En un parque cercano al hospital, bajo un alero de encinas, Alejandro pidió detenerse. Se volvió hacia ella. Sus ojos brillaban con emoción contenida.
“Mariana,” dijo con voz temblorosa, “no quiero que esto sea solo un capítulo pasajero en tu vida. Te he amado desde el instante en que salvaste mi vida. No puedo seguir sin ti.”
Ella sintió que el mundo se encogía y ampliaba al mismo tiempo. Sus lágrimas asomaron, y respondió: “Yo también te amo, Alejandro. Y te elegiría mil veces más, incluso si el camino fuera difícil.”

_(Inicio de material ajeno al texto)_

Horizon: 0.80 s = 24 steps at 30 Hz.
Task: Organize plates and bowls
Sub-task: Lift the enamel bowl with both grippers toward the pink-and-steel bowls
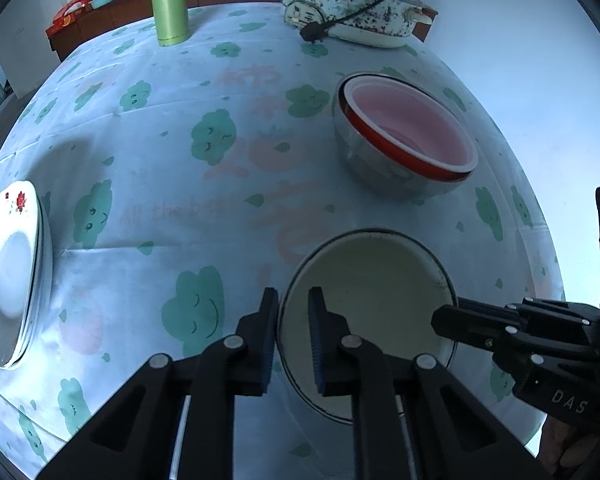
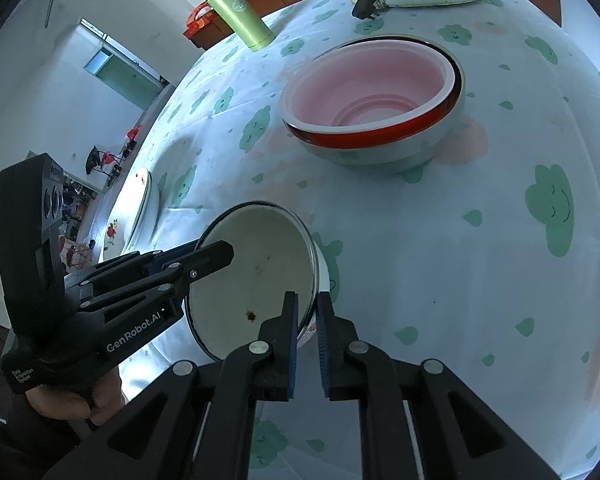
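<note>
Enamel bowl point(image 2: 256, 276) tilted, mouth facing upward, both tools clamping opposite rims

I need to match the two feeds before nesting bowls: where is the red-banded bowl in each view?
Left wrist: red-banded bowl, upper right, beyond the white bowl.
Right wrist: red-banded bowl, upper centre, beyond the white bowl.
Shared landmark: green flask, far left of the bowl.

My black two-finger left gripper point(image 1: 293, 300) points steeply down, jaws clamped on a rim; my black right gripper point(image 2: 307, 304) pinches the opposite rim.
</note>
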Available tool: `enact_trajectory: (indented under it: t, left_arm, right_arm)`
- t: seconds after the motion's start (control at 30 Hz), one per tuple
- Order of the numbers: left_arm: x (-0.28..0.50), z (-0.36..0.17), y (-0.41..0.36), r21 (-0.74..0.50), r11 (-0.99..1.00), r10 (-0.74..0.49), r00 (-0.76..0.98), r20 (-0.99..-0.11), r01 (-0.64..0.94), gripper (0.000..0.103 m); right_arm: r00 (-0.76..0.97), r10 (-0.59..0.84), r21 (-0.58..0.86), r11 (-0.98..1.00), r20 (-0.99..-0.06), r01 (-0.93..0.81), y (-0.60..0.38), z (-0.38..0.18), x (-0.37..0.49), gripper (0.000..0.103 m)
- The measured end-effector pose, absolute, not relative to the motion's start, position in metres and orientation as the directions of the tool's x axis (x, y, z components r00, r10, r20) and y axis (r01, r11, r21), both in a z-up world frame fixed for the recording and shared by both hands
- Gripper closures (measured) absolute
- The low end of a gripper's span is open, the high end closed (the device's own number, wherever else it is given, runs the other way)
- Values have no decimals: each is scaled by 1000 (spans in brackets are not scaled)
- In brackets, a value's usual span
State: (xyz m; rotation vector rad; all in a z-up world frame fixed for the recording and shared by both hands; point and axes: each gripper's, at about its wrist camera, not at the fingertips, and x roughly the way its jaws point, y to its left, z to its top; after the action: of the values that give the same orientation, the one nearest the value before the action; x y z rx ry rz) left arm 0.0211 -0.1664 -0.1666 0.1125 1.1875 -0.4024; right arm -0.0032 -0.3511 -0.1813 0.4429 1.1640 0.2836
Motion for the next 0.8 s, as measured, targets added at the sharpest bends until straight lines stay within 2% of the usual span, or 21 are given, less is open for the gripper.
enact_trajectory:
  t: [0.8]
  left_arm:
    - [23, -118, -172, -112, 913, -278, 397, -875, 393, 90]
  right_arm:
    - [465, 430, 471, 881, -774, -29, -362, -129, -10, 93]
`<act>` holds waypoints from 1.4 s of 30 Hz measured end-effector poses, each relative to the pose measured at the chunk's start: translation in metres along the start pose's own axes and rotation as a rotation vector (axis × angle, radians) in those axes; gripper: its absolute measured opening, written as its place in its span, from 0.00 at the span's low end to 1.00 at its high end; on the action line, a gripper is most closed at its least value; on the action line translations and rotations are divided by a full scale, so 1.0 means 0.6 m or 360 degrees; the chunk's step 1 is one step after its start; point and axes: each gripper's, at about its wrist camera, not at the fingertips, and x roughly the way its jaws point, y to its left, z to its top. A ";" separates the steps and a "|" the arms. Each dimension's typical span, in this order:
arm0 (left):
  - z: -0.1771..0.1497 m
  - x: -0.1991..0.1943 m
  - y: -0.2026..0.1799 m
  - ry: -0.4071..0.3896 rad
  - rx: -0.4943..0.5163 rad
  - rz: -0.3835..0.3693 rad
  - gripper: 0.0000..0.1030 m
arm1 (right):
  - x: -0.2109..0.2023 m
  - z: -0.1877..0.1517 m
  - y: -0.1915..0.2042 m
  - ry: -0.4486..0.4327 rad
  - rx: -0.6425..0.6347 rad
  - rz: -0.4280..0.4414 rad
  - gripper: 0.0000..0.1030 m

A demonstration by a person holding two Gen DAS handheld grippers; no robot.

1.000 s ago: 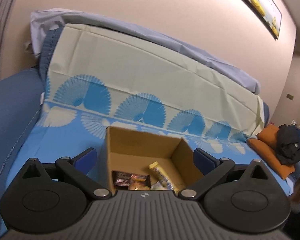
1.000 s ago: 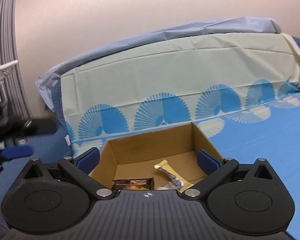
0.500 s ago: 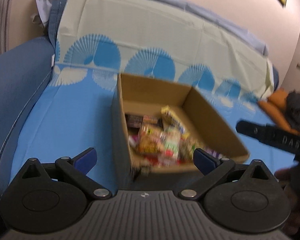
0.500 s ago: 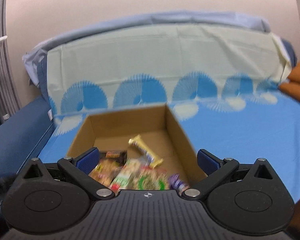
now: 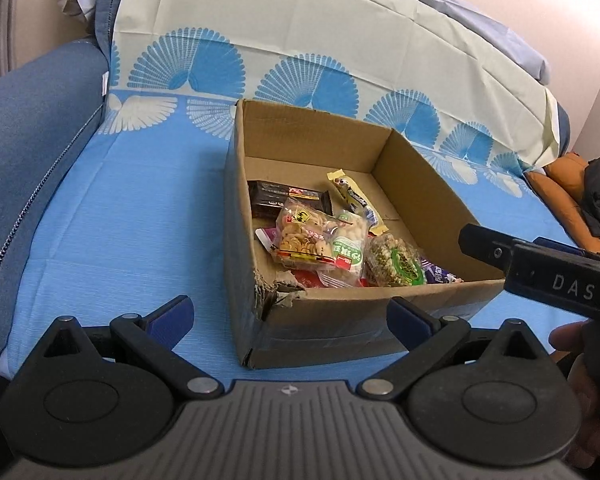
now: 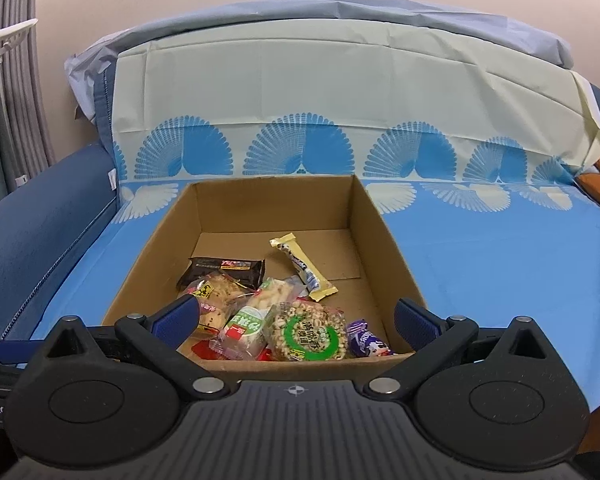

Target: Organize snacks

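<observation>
Blue sofa cover (image 6: 500,264) carries cardboard box (image 6: 384,240); snacks (image 6: 284,320) heaped at its near end. Left gripper (image 5: 290,314) and right gripper (image 6: 296,318) spread wide, empty. Probably take the top packet singly, descending vertically.

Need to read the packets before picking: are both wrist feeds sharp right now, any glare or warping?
Left wrist: sharp, cardboard box and snacks crisp, fisheye bends the edges. Right wrist: equally sharp, green-label packet legible, mild sheen on wrappers, no blur.
</observation>
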 end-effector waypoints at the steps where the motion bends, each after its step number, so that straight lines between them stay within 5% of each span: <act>1: 0.000 0.001 0.001 -0.0002 0.0001 0.0001 0.99 | 0.000 0.000 0.003 -0.0001 -0.0012 0.0001 0.99; 42: -0.005 0.002 -0.010 0.0000 0.0044 -0.0011 0.99 | 0.001 -0.004 0.010 0.0007 -0.0064 -0.0007 0.99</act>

El viento agitó las hojas de los árboles, y él la abrazó con fuerza. Fue un abrazo que sellaba más que promesas: un juramento callado de apoyo incondicional. Bajo ese cielo blanquecino, dos almas heridas se reconocieron una en la otra.
Fue entonces cuando, con el rostro cerca, sus labios se rozaron. Fue un beso suave, primero tímido, luego urgente, con sabor a lluvia recién lavada y corazón palpitante. Fue el momento en que el destino dejó de ser accidente y se transformó en elección: elegir amarse, cuidarse, permanecer juntos.

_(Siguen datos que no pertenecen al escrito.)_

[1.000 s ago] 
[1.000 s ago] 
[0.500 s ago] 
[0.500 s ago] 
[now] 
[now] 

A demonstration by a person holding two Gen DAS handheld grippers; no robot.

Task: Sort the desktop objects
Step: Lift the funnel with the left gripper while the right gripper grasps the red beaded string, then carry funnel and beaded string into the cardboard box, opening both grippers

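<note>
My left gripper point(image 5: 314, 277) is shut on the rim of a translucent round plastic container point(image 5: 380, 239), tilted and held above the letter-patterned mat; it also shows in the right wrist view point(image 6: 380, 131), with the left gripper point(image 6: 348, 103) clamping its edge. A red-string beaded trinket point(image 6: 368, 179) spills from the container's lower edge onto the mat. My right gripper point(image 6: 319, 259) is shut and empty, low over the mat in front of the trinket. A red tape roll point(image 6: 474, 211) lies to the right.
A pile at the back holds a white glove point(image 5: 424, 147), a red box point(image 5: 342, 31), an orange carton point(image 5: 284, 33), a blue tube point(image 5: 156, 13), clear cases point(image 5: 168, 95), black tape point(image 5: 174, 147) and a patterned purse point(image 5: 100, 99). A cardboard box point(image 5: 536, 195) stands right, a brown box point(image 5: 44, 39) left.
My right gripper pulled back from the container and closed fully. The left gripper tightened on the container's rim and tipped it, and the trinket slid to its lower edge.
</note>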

Los meses pasaron con altibajos. Hubo días en que el tratamiento de Alejandro lo agotaba y noches en que Mariana cuidaba su fiebre. Hubo momentos en que ella lloraba ante su impotencia, y momentos en que él le dibujaba bocetos de un puente que querían construir juntos. Pero en cada amanecer, había una mirada, una caricia, la certeza de que habían renacido juntos.

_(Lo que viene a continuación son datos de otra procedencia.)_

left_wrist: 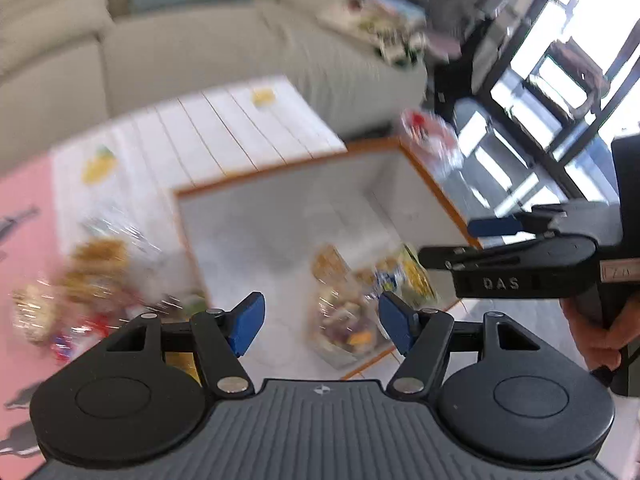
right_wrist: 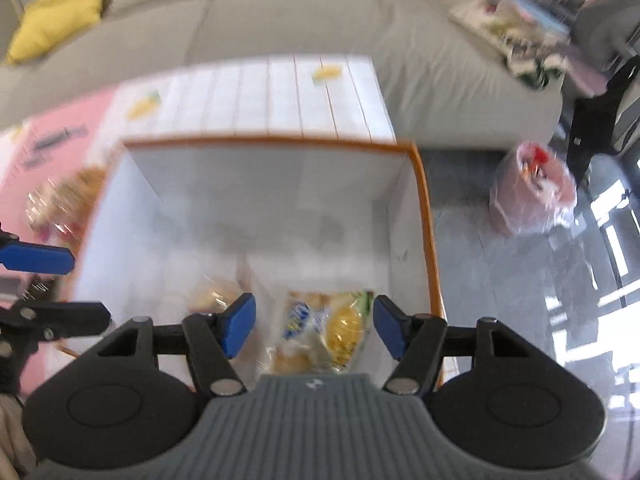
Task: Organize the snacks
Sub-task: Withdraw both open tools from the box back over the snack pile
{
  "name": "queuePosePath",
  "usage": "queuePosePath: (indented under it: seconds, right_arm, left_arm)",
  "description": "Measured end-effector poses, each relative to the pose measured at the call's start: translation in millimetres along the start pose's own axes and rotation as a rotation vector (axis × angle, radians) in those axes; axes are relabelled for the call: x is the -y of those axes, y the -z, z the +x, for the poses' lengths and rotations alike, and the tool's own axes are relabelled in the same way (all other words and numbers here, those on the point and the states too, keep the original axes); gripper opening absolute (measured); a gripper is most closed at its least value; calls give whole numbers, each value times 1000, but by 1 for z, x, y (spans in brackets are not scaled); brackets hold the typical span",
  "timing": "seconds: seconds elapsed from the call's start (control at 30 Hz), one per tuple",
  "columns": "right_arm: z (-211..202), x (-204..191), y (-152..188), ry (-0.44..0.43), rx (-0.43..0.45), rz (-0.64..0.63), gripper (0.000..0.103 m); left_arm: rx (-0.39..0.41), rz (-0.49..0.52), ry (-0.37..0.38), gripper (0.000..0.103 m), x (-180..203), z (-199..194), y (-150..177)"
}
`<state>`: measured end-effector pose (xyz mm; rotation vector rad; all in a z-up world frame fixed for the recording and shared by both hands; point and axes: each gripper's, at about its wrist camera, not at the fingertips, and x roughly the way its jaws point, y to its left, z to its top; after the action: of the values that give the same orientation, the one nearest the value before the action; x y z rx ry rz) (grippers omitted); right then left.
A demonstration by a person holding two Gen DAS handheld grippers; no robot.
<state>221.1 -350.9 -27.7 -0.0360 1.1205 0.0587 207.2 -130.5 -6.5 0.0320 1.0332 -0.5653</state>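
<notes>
A white box with an orange rim (left_wrist: 280,168) (right_wrist: 420,184) stands on the table. Snack packets (left_wrist: 360,300) lie in its near end; in the right wrist view a yellow and blue packet (right_wrist: 324,328) lies there beside a clear packet (right_wrist: 216,296). More snacks (left_wrist: 92,276) (right_wrist: 64,200) are piled on the table left of the box. My left gripper (left_wrist: 320,322) is open and empty above the box's near corner. My right gripper (right_wrist: 314,326) is open and empty above the yellow packet; it also shows in the left wrist view (left_wrist: 460,242).
A white slatted table top (left_wrist: 240,128) (right_wrist: 288,96) reaches behind the box, with a pink mat (left_wrist: 24,216) on the left. A beige sofa (right_wrist: 320,20) stands behind. A pink bag (right_wrist: 532,188) sits on the floor at the right.
</notes>
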Motion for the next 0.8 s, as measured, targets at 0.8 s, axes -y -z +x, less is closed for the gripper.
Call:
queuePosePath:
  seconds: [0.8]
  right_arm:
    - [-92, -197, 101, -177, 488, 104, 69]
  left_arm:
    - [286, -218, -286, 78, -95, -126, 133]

Una tarde de verano, Alejandro llevó a Mariana al puente que él había soñado: un puente peatonal sobre el río de la ciudad vecina. Era una estructura sencilla pero elegante, pasarelas de madera, arcos de acero, iluminado suavemente. La inauguraron juntos, simbólicamente, como la metáfora de su relación: dos orillas unidas a pesar de los abismos.
Durante la ceremonia íntima, él le ofreció un pequeño cajón: dentro, un anillo sencillo, con una piedra que reflejaba la luz del río.
“Mariana, desde que te vi aquella noche bajo la tormenta, supe que eras la persona que esperaba sin saberlo. No solo me salvaste la vida, me enseñaste a vivir otra vez. ¿Me harías el honor de ser mi compañera para siempre?”
Ella sintió un torrente en el pecho, lágrimas que brillaban como perlas. Tomó el anillo, lo deslizó en su dedo y respondió con voz clara: “Sí. Te elegiría ahora, mañana, todos los días de mi vida.”
Al atardecer, caminaban juntos por el puente, de la mano, el agua murmurando debajo, el cielo pintado en tonos dorados. El amor no era ya solo un rescate accidental, sino la elección de cuidarse mutuamente, de sostenerse en las heridas, de construir futuros.
En esa escena final, quedaron dos seres que se encontraron en la adversidad y se amaron en la fragilidad. Y aunque las cicatrices no desaparecieran, brillaban junto al fuego de un amor más fuerte que el miedo, más persistente que la tormenta.
El eco del agua, el beso al borde del puente, la promesa contenida en un anillo: así quedó escrito su destino compartido, tan sencillo y tan profundo que perduraría más allá de cualquier accidente.